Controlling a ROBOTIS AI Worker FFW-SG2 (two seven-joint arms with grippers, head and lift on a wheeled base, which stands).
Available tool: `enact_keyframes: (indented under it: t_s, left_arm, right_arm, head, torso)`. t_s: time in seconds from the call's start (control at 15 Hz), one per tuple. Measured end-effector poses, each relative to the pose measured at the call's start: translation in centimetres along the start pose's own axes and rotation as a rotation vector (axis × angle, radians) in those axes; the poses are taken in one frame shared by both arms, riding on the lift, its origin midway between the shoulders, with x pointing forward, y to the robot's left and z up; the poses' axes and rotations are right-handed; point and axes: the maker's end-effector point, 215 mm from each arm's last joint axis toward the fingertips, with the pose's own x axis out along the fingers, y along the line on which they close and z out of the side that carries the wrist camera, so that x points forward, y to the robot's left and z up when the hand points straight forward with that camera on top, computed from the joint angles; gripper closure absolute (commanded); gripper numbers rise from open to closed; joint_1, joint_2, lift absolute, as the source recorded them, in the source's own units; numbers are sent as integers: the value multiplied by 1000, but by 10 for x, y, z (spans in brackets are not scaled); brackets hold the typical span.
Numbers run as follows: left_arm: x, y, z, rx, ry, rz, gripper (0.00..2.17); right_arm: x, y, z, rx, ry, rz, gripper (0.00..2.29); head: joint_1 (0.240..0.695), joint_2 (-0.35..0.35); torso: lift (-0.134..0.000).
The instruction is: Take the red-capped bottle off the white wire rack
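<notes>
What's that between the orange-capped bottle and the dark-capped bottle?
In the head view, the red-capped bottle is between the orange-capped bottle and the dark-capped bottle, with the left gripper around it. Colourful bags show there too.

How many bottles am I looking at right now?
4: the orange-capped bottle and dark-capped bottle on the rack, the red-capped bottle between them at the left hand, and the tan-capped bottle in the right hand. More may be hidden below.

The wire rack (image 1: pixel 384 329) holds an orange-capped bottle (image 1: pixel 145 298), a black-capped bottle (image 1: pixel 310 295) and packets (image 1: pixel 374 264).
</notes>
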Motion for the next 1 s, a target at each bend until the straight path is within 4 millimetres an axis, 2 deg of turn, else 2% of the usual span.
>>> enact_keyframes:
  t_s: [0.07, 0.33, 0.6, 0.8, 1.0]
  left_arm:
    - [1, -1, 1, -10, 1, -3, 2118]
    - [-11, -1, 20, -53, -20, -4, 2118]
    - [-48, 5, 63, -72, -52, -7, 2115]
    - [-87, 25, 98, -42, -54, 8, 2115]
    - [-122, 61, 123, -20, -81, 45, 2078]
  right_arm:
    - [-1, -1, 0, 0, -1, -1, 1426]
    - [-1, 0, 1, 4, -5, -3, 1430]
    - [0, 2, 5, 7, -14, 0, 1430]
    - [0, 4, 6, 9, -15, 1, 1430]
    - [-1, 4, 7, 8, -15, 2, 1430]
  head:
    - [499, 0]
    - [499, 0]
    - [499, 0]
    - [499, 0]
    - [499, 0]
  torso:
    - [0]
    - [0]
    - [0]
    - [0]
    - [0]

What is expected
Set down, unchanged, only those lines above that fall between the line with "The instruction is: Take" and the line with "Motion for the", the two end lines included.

Response below
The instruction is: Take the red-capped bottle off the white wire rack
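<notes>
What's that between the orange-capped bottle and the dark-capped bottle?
In the head view, the red-capped bottle is between the orange-capped bottle and the dark-capped bottle, with the left gripper around it. Colourful bags show there too.

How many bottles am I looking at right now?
4: the orange-capped bottle and dark-capped bottle on the rack, the red-capped bottle between them at the left hand, and the tan-capped bottle in the right hand. More may be hidden below.

The wire rack (image 1: pixel 384 329) holds an orange-capped bottle (image 1: pixel 145 298), a black-capped bottle (image 1: pixel 310 295) and packets (image 1: pixel 374 264).
</notes>
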Motion for the next 1 s, a target at each bend until the straight path is within 4 millimetres an axis, 2 deg of turn, else 2% of the usual span.

None of the exercise remains to be done.